* _Your instructions_
Copy out, exactly and with nothing else, the stretch of lines that starts at the line containing "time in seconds" and finishes at the end of the data.

########################################

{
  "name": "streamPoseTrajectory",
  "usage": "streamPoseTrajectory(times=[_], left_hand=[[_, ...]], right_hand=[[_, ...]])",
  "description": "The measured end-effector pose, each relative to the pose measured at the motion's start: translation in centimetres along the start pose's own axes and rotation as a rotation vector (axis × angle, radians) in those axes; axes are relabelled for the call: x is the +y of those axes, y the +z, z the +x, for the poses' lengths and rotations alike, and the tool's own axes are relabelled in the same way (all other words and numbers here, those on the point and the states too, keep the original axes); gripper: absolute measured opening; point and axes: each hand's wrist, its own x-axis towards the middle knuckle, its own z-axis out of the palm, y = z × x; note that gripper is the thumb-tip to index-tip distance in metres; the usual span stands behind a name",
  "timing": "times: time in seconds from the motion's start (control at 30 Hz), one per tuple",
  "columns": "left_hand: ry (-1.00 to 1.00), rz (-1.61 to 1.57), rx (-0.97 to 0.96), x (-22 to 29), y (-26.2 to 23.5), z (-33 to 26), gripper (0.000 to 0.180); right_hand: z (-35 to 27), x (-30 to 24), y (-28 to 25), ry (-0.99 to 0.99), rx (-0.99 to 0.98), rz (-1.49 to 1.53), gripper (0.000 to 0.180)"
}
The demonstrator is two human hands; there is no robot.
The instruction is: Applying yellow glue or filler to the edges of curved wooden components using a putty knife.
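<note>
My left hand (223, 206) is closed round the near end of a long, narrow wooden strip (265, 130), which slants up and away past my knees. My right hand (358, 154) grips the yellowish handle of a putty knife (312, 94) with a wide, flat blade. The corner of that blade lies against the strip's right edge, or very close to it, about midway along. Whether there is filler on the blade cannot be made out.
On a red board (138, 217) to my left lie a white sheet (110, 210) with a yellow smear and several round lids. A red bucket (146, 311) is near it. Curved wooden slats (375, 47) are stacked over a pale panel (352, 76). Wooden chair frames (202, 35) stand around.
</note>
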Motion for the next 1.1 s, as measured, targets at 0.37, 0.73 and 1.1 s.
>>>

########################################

* _Solution to the problem_
  "timing": "times: time in seconds from the motion's start (control at 30 Hz), one per tuple",
  "columns": "left_hand: ry (-1.00 to 1.00), rz (-1.61 to 1.57), rx (-0.97 to 0.96), x (-22 to 29), y (-26.2 to 23.5), z (-33 to 26), gripper (0.000 to 0.180); right_hand: z (-35 to 27), x (-30 to 24), y (-28 to 25), ry (-0.99 to 0.99), rx (-0.99 to 0.98), rz (-1.49 to 1.53), gripper (0.000 to 0.180)"
}
The demonstrator is two human hands; there is no robot.
The instruction is: Applying yellow glue or filler to the edges of curved wooden components using a putty knife.
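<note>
My left hand (223, 206) is closed round the near end of a long, narrow wooden strip (265, 130), which slants up and away past my knees. My right hand (358, 154) grips the yellowish handle of a putty knife (312, 94) with a wide, flat blade. The corner of that blade lies against the strip's right edge, or very close to it, about midway along. Whether there is filler on the blade cannot be made out.
On a red board (138, 217) to my left lie a white sheet (110, 210) with a yellow smear and several round lids. A red bucket (146, 311) is near it. Curved wooden slats (375, 47) are stacked over a pale panel (352, 76). Wooden chair frames (202, 35) stand around.
</note>
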Motion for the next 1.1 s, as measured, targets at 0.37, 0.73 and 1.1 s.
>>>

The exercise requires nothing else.